At the root of it is control on almost every aspect viz setting up of plant, choice of feedstock and its supply and pricing, production/supply, movement and distribution, pricing of fertilisers (both at factory gate and farmer’s level) etc. The controls were imposed decades back purportedly to make India self-sufficient in fertilisers so that ‘timely’ and ‘adequate’ supplies are assured to farmers.

These were driven by the ‘socialistic’ philosophy which may have helped in initial years (decade of 1980s) but over the period have failed to serve the objective. Today, India is far from achieving self-sufficiency in fertilisers and spends billions of dollars on their import in finished form and raw materials/intermediates for their domestic manufacture. Yet, successive Governments have merrily continued with controls under a delusion that if these are removed, that would affect self-sufficiency in fertilisers, which in turn, would jeopardise our food security. Luckily, the country is secure in food even without being self-sufficient in fertilisers; yet, delusion continues and with it controls that have become more and more obtrusive over the years.

First, on setting up of project, though de jure, any one is free to invest and there are no restriction on 100 per cent foreign direct investment (FDI) is allowed, de facto, all plans of the investor have to be approved as output from the project has to fit in to overall supply-demand plan decided by the Government who determines how much will be sourced domestically and how much will be imported.

Second, in regard to supply of gas (feed stock for making urea), the manufacturer has to take whatever quantity is allocated by an Inter-Ministerial Committee Under Secretary, Ministry of Petroleum and Natural Gas and at a price as per specified formula. Even for imported gas, he has to depend mostly on the Gas Authority of India Limited — a public sector undertaking, which is the sole designated agency for marketing of gas.
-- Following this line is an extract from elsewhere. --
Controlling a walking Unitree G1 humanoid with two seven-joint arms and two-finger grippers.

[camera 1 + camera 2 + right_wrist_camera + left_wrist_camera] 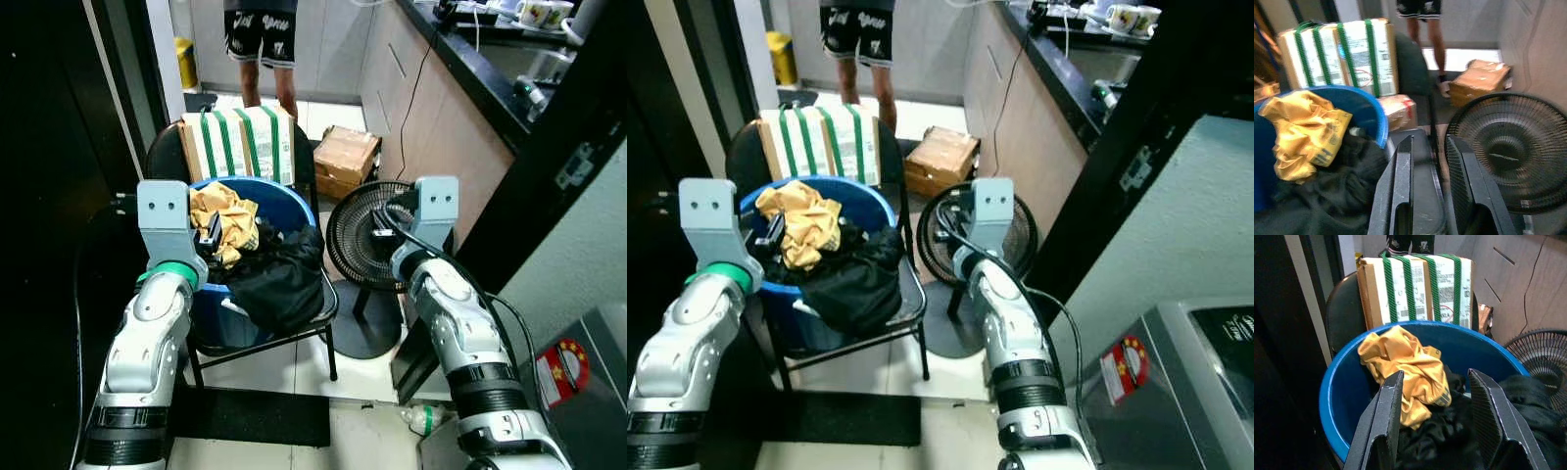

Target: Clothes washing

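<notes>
A black chair stands on the tiled floor and carries a blue tub of laundry. Behind the tub, against the chair back, leans a box bound with green straps. Right of the chair stands a black fan, and beyond it a smaller carton lies on the floor by the cabinet. A person in dark printed shorts stands at the far end of the room. At upper right a dark desk holds mugs.

In the tub, a black garment spills over the near rim, and a crumpled yellow garment lies on top toward the back.

The left claw hangs over the tub's near edge, its fingers spread wide and holding nothing, the yellow garment just beyond them. The right claw is raised between tub and fan, its fingers parted a little and empty.
</notes>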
Third, how much a manufacturer can produce is limited by how much it will be accommodated under the supply plan — christened as Essential Commodities Act (ECA) allocation, which is formulated by Centre and States via so called zonal conferences (held prior to each of the two seasons viz Kharif (April-September) and Rabi (October-March) where manufacturers play subordinate role.

Fourth, how much a producer can sell is largely under control as 50 per cent of his urea production has to be ‘mandatorily’ sold as per movement and distribution plan finalised by the Center and the States. Even for the balance, he is free to sell, the Government has the right to appropriate the quantity for sale under ECA depending on the evolving situation during a season.

Fifth, the Government controls Maximum Retail Price (MRP) of urea at low level unrelated to production cost. It also fixes previous factory price (or retention price), which is expected to cover his cost plus give prescribed return on his equity capital. The earning is not in his control as any increase in efficiency or cost cutting runs the risk of being mopped up.

Sixth, MRP being 25-50 per cent of the previous factory price, 50-75 per cent of cost of supply comes as subsidy. Due to budgetary constraints and inadequate allocation the Government invariably delays payments. The manufacturers are thus, forced to borrow to finance subsidy receivables, the interest cost of which is not reimbursed.

On the other hand, the manufacturers of complex fertilisers are technically free to sell but under the ECA, the Government can lay claim on 20 per cent of their production. As regarding the MRP, though de jure, it is not under control, de facto, Centre notifies the price and expects manufacturers to comply. This prevents them from realising the expected return on investment. Like urea, producers of complexes too, suffer from delays in payment of subsidy dues.

Therefore, even post-DBT, obtrusive controls and stifling policy environment will remain intact. One can see more exit/slump sale of fertiliser plants in times ahead.